* **What needs to be done**
Print every record below exactly as written.

** Opening Supplied information block **

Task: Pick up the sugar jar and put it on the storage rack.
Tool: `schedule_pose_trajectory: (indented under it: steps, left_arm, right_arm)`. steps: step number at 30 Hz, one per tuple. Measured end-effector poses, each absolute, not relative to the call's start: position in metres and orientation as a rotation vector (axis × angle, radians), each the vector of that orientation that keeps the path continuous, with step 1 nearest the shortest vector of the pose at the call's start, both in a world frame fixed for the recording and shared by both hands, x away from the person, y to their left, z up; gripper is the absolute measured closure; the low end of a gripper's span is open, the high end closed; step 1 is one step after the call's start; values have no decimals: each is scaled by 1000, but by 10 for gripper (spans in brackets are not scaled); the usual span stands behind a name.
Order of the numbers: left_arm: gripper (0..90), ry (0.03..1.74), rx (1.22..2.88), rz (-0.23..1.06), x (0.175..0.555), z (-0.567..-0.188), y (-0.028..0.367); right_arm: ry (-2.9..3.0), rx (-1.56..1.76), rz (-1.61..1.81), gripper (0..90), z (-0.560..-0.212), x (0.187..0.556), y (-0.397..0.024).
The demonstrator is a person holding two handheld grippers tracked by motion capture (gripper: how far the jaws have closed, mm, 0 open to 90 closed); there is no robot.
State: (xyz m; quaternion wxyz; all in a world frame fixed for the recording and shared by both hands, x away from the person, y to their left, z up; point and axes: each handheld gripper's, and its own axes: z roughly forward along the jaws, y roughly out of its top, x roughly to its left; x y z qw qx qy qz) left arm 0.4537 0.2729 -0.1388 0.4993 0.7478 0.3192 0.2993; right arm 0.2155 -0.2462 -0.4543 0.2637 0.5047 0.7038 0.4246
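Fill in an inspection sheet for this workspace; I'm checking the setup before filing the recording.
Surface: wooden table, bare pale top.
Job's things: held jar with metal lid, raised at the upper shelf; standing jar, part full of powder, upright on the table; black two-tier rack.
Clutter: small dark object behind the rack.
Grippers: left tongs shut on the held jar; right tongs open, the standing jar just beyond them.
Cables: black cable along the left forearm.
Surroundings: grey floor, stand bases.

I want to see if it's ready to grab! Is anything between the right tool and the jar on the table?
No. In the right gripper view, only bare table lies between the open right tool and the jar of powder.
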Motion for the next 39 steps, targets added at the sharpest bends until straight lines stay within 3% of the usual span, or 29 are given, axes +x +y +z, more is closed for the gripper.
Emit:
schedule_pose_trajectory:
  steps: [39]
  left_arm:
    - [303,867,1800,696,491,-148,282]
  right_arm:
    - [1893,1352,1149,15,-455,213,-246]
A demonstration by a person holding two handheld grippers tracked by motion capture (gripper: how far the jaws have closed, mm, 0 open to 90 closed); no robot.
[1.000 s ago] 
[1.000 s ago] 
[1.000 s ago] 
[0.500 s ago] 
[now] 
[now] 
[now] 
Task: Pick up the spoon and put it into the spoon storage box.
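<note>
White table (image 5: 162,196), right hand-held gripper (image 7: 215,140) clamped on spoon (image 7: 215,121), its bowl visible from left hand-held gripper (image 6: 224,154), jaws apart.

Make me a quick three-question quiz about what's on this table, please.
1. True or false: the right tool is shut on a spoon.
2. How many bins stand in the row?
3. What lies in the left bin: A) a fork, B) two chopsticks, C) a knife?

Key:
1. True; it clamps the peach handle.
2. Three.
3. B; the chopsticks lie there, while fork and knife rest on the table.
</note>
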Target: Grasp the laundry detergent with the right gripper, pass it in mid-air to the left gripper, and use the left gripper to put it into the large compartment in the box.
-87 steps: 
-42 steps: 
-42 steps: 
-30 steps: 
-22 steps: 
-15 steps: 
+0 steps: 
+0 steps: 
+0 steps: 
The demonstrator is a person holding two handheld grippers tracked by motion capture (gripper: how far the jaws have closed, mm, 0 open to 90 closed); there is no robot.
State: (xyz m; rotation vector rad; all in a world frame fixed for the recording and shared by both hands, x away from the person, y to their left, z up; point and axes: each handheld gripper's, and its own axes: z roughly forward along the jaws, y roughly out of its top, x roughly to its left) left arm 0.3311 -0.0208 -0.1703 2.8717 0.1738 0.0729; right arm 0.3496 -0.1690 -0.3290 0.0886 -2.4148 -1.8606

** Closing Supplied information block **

* **Reply to the task**
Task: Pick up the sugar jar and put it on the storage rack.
Tool: `schedule_pose_trajectory: (indented under it: steps, left_arm, right_arm)`. steps: step number at 30 Hz, one per tuple. Measured end-effector poses, each absolute, not relative to the call's start: position in metres and orientation as a rotation vector (axis × angle, radians), each the vector of that orientation that keeps the path continuous, with step 1 nearest the shortest vector of the pose at the call's start, both in a world frame fixed for the recording and shared by both hands, x away from the person, y to their left, z up; gripper is the absolute measured closure; the low end of a gripper's span is open, the high end closed; step 1 is one step after the call's start; values have no decimals: each is scaled by 1000, but by 10 for gripper (spans in brackets are not scaled); the usual span stands behind a name.
Order of the numbers: left_arm: gripper (0..90), ry (0.03..1.74), rx (1.22..2.88), rz (-0.23..1.06), x (0.175..0.555), z (-0.567..-0.188), y (-0.028..0.367); right_arm: ry (-2.9..3.0), rx (-1.56..1.76), rz (-1.61..1.81), gripper (0..90), z (-0.560..-0.212), x (0.187..0.556), y (-0.397..0.024).
The demonstrator is a person holding two handheld grippers tracked by motion capture (gripper: how far the jaws have closed, mm, 0 open to 90 closed); there is no robot.
State: (xyz m; quaternion wxyz; all in a world frame fixed for the recording and shared by both hands, x away from the person, y to their left, z up; point and axes: each handheld gripper's, and its own axes: z roughly forward along the jaws, y roughly out of its top, x roughly to its left; x y z qw qx qy qz) left arm 0.4537 0.2729 -0.1388 0.4993 0.7478 0.3192 0.2993; right arm 0.2155 -0.2462 -0.4543 0.2637 0.5047 0.7038 0.4246
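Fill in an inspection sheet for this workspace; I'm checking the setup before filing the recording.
Surface: wooden table, bare pale top.
Job's things: held jar with metal lid, raised at the upper shelf; standing jar, part full of powder, upright on the table; black two-tier rack.
Clutter: small dark object behind the rack.
Grippers: left tongs shut on the held jar; right tongs open, the standing jar just beyond them.
Cables: black cable along the left forearm.
Surroundings: grey floor, stand bases.

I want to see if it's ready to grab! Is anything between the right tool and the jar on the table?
No. In the right gripper view, only bare table lies between the open right tool and the jar of powder.
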Motion for the next 39 steps, targets added at the sharpest bends until straight lines stay within 3% of the usual span, or 29 are given, axes +x +y +z, more is closed for the gripper.
Emit:
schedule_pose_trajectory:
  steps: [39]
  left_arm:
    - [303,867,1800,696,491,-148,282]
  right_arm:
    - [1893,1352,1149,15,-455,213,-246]
A demonstration by a person holding two handheld grippers tracked by motion capture (gripper: how far the jaws have closed, mm, 0 open to 90 closed); no robot.
[1.000 s ago] 
[1.000 s ago] 
[1.000 s ago] 
[0.500 s ago] 
[now] 
[now] 
[now] 
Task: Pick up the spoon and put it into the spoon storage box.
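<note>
White table (image 5: 162,196), right hand-held gripper (image 7: 215,140) clamped on spoon (image 7: 215,121), its bowl visible from left hand-held gripper (image 6: 224,154), jaws apart.

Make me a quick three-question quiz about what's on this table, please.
1. True or false: the right tool is shut on a spoon.
2. How many bins stand in the row?
3. What lies in the left bin: A) a fork, B) two chopsticks, C) a knife?

Key:
1. True; it clamps the peach handle.
2. Three.
3. B; the chopsticks lie there, while fork and knife rest on the table.
</note>
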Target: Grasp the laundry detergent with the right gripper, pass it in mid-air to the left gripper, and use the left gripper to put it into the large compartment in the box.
-87 steps: 
-42 steps: 
-42 steps: 
-30 steps: 
-22 steps: 
-15 steps: 
+0 steps: 
+0 steps: 
+0 steps: 
The demonstrator is a person holding two handheld grippers tracked by motion capture (gripper: how far the jaws have closed, mm, 0 open to 90 closed); there is no robot.
State: (xyz m; rotation vector rad; all in a world frame fixed for the recording and shared by both hands, x away from the person, y to their left, z up; point and axes: each handheld gripper's, and its own axes: z roughly forward along the jaws, y roughly out of its top, x roughly to its left) left arm 0.3311 -0.0208 -0.1703 2.8717 0.1738 0.0729; right arm 0.3496 -0.1690 -0.3290 0.0886 -2.4148 -1.8606

Nothing else belongs in the answer.